Tempi in Mozart, and Arabella Steinbacher

My good friend Lee Cheng Hooi compiled an interesting chart showing the timings of Mozart violin concerto movements as played by Arabella Steinbacher, Frank Peter Zimmermann, and Arthur Grumiaux. Tempo is an interesting conundrum and, as is well known, stopwatch timings tell only half the story. In my view, a tempo usually feels too fast or too slow if it is chosen because:
  • “at this speed, everyone will think I am a great player”
  • “at this speed, everyone will think I feel deeply about this music”
  • “this is the speed I think (or, more arrogantly, I know) Mozart et al would have expected”.

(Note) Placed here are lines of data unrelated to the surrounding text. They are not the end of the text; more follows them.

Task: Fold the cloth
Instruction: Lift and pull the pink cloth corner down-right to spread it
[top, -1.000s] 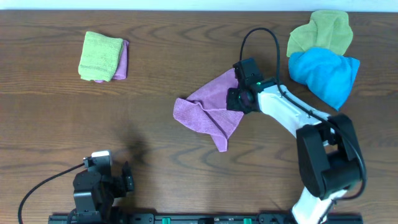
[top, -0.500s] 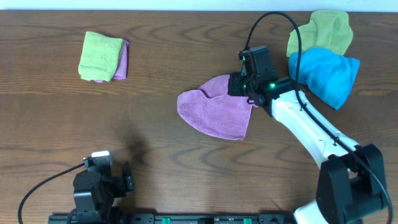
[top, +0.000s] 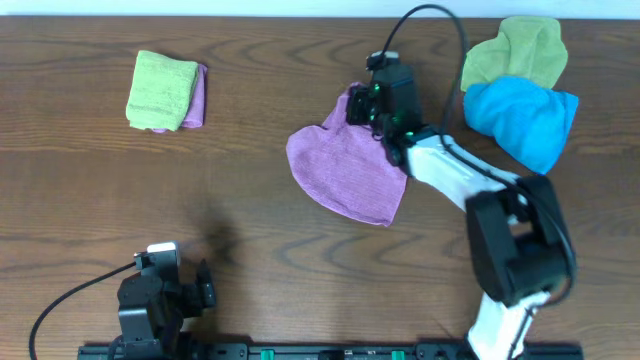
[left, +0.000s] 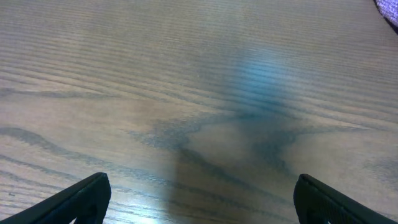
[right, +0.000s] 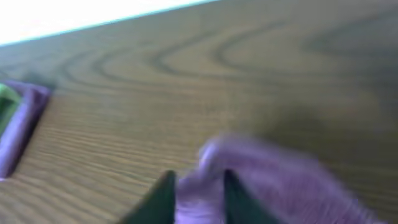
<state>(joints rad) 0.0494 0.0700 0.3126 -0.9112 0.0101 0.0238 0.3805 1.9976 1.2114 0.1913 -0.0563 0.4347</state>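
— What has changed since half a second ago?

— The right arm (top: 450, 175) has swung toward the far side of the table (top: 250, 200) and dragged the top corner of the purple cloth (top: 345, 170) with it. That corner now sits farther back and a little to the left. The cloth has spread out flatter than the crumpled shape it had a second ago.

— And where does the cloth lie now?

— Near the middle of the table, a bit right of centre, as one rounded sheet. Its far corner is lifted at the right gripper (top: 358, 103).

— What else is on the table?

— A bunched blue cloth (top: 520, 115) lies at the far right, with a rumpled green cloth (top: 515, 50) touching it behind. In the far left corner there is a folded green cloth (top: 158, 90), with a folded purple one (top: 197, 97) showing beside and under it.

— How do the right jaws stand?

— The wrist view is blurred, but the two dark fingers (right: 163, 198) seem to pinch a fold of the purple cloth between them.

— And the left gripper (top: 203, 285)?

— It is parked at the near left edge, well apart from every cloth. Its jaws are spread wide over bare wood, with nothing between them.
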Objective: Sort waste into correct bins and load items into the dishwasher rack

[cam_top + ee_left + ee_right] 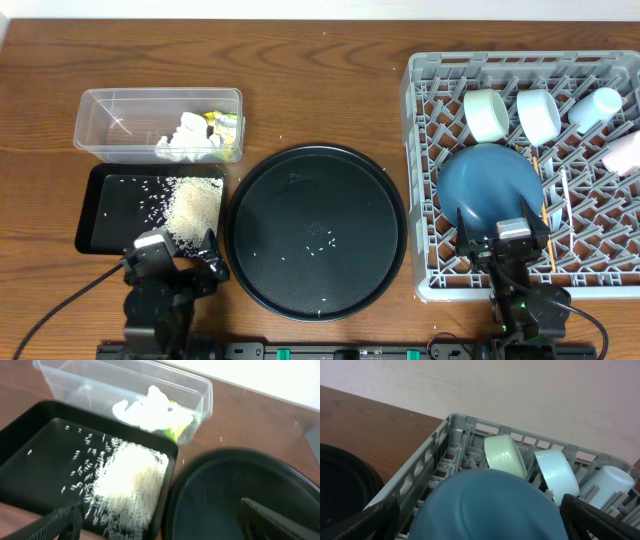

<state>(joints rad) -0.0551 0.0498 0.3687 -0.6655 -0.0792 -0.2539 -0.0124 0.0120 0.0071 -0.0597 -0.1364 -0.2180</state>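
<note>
While left gripper [172, 258] and right gripper [505, 240] hang released, empty, napkins [185, 140] lie in clear tub [100, 100] at 10 o'clock, rice [192, 205] in black tray [100, 215] at 8, dark-blue bowl [490, 180] in rack [420, 150] at 3, so sorting looks near-finished; next likely needs picking stray grains [318, 240] off round tray [280, 200].

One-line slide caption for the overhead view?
Rice in the black tray, napkins in the clear tub, blue bowl and cups in the grey rack.
</note>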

A tempo usually seems right if it is the tempo the player feels suits the music best. Jascha Heifetz's rapid tempi usually suit me fine, since it is obviously the tempo Heifetz felt to be right at the time. Similarly, I am (usually) impressed with Arabella Steinbacher's tempi, even when, on average, she takes half a minute or more per Mozart movement compared with Zimmermann or Grumiaux. Coming back to Arabella, I find I really enjoy her performances of Mozart's 3rd, 4th and 5th violin concertos; I would characterise her playing as relaxed. She seems to be enjoying playing what she plays, and overall enjoyment is helped by the superb Pentatone recording, and the contribution of the Festival Strings Lucerne led by Daniel Dodds. An enjoyable experience. On order I have yet another CD of Mozart violin concertos, to be played this time by Kristof Barati; he'll have a job to do better than Arabella, who is a lovely violinist in all senses of the phrase.